EXERCISE AIM —
Reproduce all of the data exactly. Images are not to appear in the reply.

┄┄┄┄┄┄

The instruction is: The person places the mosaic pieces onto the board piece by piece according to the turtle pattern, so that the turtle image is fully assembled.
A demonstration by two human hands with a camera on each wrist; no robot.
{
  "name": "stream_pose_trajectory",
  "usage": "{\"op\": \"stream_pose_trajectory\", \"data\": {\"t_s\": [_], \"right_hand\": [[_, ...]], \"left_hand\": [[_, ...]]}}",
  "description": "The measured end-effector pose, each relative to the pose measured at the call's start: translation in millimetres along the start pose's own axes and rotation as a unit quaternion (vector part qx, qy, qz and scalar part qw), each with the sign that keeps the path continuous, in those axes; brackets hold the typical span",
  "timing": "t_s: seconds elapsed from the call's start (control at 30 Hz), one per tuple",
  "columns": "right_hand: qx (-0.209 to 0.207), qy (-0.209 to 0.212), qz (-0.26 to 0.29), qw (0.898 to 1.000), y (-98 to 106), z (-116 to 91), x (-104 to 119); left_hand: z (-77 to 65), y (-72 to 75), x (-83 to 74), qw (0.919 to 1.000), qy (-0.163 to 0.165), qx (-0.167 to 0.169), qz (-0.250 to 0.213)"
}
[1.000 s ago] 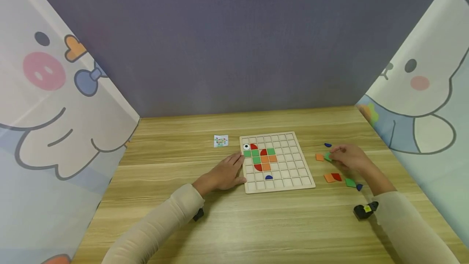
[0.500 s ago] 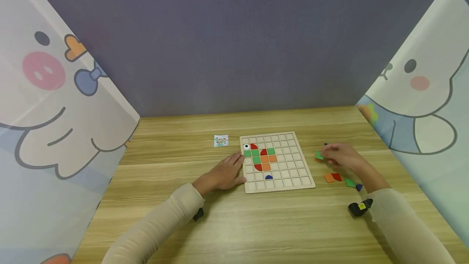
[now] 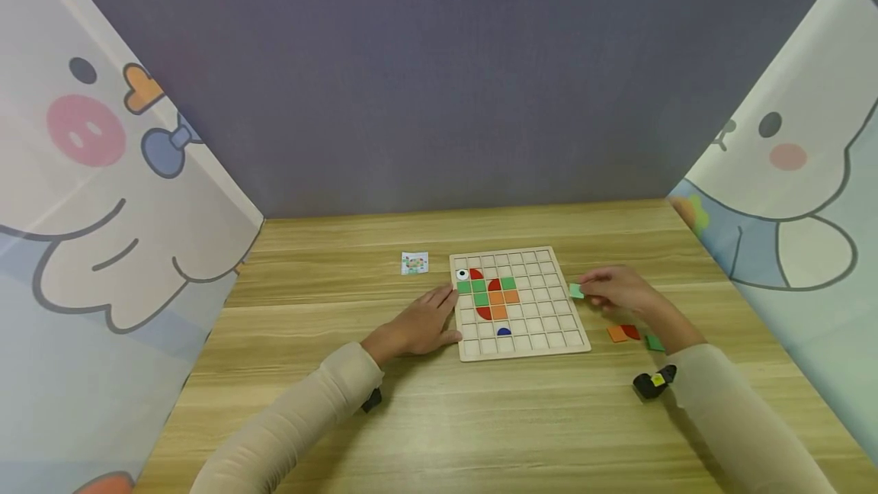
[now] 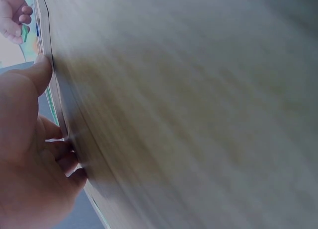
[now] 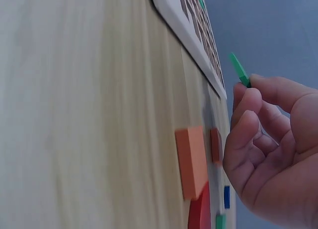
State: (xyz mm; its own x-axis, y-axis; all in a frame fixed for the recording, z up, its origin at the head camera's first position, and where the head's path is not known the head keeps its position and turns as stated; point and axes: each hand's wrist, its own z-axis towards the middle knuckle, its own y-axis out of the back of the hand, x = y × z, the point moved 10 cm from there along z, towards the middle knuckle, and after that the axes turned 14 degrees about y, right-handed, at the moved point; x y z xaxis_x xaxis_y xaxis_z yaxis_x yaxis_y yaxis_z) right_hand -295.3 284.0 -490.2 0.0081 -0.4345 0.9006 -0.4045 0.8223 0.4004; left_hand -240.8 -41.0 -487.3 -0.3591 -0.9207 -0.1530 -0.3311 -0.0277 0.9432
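Note:
My right hand (image 3: 617, 292) pinches a small green tile (image 3: 575, 291) between thumb and fingertips, at the right edge of a wooden grid board (image 3: 542, 341). In the right wrist view the green tile (image 5: 239, 70) is raised above the table, tilted. My left hand (image 3: 425, 322) rests along the board's left edge, its thumb and fingertips against the rim. Set in the board are a round eye tile (image 3: 462, 274), several green squares (image 3: 479, 299), orange squares (image 3: 497, 298), red curved pieces (image 3: 484, 313) and a blue half-round (image 3: 504, 332).
Right of the board lie an orange tile (image 3: 617, 334), a red curved piece (image 3: 630, 332) and a green piece (image 3: 655, 343). Another orange tile (image 5: 216, 147) and a blue piece (image 5: 226, 196) show in the right wrist view. A small printed card (image 3: 414, 263) lies behind my left hand.
My right hand has picked up the green tile from beside an orange one and carried it left to the board's edge. The left hand stays in place.

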Motion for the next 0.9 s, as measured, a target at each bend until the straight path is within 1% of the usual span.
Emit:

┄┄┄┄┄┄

RESULT OF THIS EXERCISE —
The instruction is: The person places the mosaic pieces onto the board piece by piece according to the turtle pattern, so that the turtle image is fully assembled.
A demonstration by two human hands with a camera on each wrist; no robot.
{
  "name": "stream_pose_trajectory",
  "usage": "{\"op\": \"stream_pose_trajectory\", \"data\": {\"t_s\": [_], \"right_hand\": [[_, ...]], \"left_hand\": [[_, ...]]}}",
  "description": "The measured end-effector pose, each relative to the pose measured at the call's start: translation in millimetres along the start pose's own axes and rotation as a unit quaternion (vector part qx, qy, qz and scalar part qw), each with the sign that keeps the path continuous, in those axes; brackets hold the typical span",
  "timing": "t_s: seconds elapsed from the call's start (control at 30 Hz), one per tuple",
  "columns": "right_hand: qx (-0.209 to 0.207), qy (-0.209 to 0.212), qz (-0.26 to 0.29), qw (0.898 to 1.000), y (-98 to 106), z (-116 to 91), x (-104 to 119); left_hand: z (-77 to 65), y (-72 to 75), x (-83 to 74), qw (0.919 to 1.000), qy (-0.163 to 0.165), qx (-0.167 to 0.169), qz (-0.250 to 0.213)"
}
[1.000 s ago] 
[0.500 s ago] 
[now] 
[now] 
[now] 
State: (xyz mm; its own x-axis, y-axis; all in a frame fixed for the recording, z up, its origin at the head camera's first position, and where the head's path is not known the head keeps its position and turns as stated; point and axes: each hand's wrist, its own z-axis towards the middle knuckle, its own y-axis out of the back of the hand, x = y × z, the point moved 10 cm from there along z, towards the middle knuckle, and after that the axes turned 14 degrees about y, right-handed, at the moved point; x y z xaxis_x xaxis_y xaxis_z yaxis_x yaxis_y yaxis_z) right_hand -295.3 284.0 -490.2 0.0081 -0.4345 0.9006 -0.4045 0.8223 0.4004; left_hand -240.8 -41.0 -487.3 -0.3591 -0.9207 -0.1530 -0.3311 -0.0277 0.9432
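Note:
My right hand (image 3: 617, 292) pinches a small green tile (image 3: 575, 291) between thumb and fingertips, at the right edge of a wooden grid board (image 3: 542, 341). In the right wrist view the green tile (image 5: 239, 70) is raised above the table, tilted. My left hand (image 3: 425, 322) rests along the board's left edge, its thumb and fingertips against the rim. Set in the board are a round eye tile (image 3: 462, 274), several green squares (image 3: 479, 299), orange squares (image 3: 497, 298), red curved pieces (image 3: 484, 313) and a blue half-round (image 3: 504, 332).
Right of the board lie an orange tile (image 3: 617, 334), a red curved piece (image 3: 630, 332) and a green piece (image 3: 655, 343). Another orange tile (image 5: 216, 147) and a blue piece (image 5: 226, 196) show in the right wrist view. A small printed card (image 3: 414, 263) lies behind my left hand.
My right hand has picked up the green tile from beside an orange one and carried it left to the board's edge. The left hand stays in place.
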
Motion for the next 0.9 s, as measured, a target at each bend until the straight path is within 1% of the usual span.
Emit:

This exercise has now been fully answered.